15. Trees

CAUTION - CHAPTER UNDER CONSTRUCTION!

This chapter was last updated on May 7, 2025. Contents locked until 11:59 p.m. Pacific Standard Time on May 23, 2025.

A tree is a connected simple graph that contains no cycles. Trees are used to model decisions, to sort data, and to optimize networks.

Key terms and concepts covered in this chapter:

  • Trees

    • Properties

    • trees (binary, spanning)

    • expression trees

  • Traversal strategies

  • Spanning trees/forests

  • Spanning trees

  • tree traversals

15.1. Definitions, Examples, and Properties of Trees and Forests

Recall that a simple graph has no loops and no parallel edges, that is, no edge connects a vertex to itself, and no two edges can connect the same pair of vertices. In a simple graph, each edge is determined by its two vertices.

A tree is an undirected simple graph that is connected and has no cycles, which you may recall are paths that start and end at the same vertex. Some sources use the term acyclic to mean "has no cycles."

A forest is the union of several trees. A forest is a simple graph that has one or more connected components, where each connected component is a tree.

Trees1v1

The image shows a forest composed of three trees.

Notice that if you choose any pair of vertices in one of the trees in the image, there is only one path that joins that pair of vertices. In fact, this property is True for any tree.

Theorem

Suppose that \(G\) is a undirected simple graph.

\(G\) is a tree if and only for every pair of vertices of \(G\) there is exactly one path between the vertices.

Proof

First, assume that \(G\) is a tree; we will prove, using proof by contradiction, that for every pair of vertices of \(G\) there is exactly one path between the vertices. By assumption, \(G\) is connected and for every pair of vertices in \(G\) there is a least one path joining those two vertices, so we only need to show that there cannot be two different paths that connect the same pair of vertices. So suppose that for some pair of vertices \(u\) and \(v\) there are two different paths between \(u\) and \(v,\) then we can start to go from \(u\) to \(v\) along a first path and then "turn around" and go back to \(u\) along a second path. This means that there must be a cycle in \(G\) that starts and ends at \(u.\)

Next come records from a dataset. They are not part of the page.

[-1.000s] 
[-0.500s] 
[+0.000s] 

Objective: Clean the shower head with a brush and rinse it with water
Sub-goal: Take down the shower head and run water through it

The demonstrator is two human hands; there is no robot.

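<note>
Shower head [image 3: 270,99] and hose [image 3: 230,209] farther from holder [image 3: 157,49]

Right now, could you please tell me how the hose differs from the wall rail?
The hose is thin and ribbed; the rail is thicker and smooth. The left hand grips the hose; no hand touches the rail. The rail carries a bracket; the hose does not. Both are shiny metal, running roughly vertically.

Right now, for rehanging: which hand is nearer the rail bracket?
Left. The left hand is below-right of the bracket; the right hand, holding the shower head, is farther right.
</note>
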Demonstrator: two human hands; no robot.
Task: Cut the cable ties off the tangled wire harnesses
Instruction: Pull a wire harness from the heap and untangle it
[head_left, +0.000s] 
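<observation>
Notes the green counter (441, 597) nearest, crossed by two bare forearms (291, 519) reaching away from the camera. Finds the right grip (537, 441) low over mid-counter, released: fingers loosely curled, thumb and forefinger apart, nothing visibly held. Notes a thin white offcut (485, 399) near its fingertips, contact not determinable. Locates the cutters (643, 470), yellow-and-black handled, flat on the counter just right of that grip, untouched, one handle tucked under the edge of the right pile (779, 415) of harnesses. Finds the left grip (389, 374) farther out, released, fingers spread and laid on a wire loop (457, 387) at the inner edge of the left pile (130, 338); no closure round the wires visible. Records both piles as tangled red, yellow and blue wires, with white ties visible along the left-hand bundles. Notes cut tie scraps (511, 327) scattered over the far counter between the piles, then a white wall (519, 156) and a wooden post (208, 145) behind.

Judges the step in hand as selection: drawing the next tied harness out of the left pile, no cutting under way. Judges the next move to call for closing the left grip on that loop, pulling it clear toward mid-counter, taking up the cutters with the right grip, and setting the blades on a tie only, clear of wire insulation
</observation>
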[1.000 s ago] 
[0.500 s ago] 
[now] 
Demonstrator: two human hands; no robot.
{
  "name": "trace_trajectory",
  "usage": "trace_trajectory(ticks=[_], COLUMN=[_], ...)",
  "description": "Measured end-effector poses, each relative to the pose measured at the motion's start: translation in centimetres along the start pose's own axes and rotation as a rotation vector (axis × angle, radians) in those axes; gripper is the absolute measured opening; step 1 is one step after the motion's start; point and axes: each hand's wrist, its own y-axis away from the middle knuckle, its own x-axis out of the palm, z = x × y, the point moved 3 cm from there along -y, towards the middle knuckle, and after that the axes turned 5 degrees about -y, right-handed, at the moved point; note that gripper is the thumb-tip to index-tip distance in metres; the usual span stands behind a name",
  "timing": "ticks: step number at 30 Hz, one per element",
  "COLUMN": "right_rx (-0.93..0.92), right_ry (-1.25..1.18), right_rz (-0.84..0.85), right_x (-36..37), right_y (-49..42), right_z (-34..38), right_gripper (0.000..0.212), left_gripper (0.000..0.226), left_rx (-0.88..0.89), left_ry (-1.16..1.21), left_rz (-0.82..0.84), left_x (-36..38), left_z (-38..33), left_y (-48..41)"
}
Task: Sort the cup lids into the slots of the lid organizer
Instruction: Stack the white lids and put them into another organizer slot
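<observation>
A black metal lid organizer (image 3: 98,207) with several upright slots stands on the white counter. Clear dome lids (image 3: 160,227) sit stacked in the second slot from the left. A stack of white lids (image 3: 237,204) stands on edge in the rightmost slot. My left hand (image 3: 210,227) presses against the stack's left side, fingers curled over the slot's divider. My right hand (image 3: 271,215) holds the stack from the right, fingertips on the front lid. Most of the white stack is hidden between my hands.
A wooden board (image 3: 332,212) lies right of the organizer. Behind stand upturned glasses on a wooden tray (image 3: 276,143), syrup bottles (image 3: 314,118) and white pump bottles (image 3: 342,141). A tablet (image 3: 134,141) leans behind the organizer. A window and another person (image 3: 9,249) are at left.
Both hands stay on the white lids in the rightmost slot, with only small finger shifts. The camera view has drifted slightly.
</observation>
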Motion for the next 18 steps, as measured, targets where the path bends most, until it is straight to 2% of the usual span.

Why must there be a cycle?
If we can go all the way from \(u\) to \(v\) along the first path and then go all the way back, in reverse order, from \(v\) to \(u\) along the second path without repeating any edges or vertices (except \(u\)) then we have found a cycle that starts and ends at \(u.\)
If the two paths have some common edges or vertices, we can use only part of each path to create a cycle that does not repeat any edges or vertices. To do this, write the first path as \(v_{0}v_{1}...v_{n-1}v_{n}\) where \(u = v_{0}\) and \(v = v_{n}\) and let \(j\) stand for the smallest positive index such that vertex \(v_{j}\) appears in both the first and second paths. Now create a cycle by using the beginning of the first path to go from \(u\) to \(v_{j}\) and then using the beginning part of the second path that goes from \(u\) to \(v_j\), but in reverse order, to go back from \(v_{j}\) to \(u.\) Notice that the index \(j\) is chosen so that that no edge or vertex (except \(u\) and \(v_j\)) that we use can belong to both of these shorter paths from \(u\) to \(v_{j},\) so no edges are repeated when we use this path to go from \(u\) back to \(u\) - we have created a cycle.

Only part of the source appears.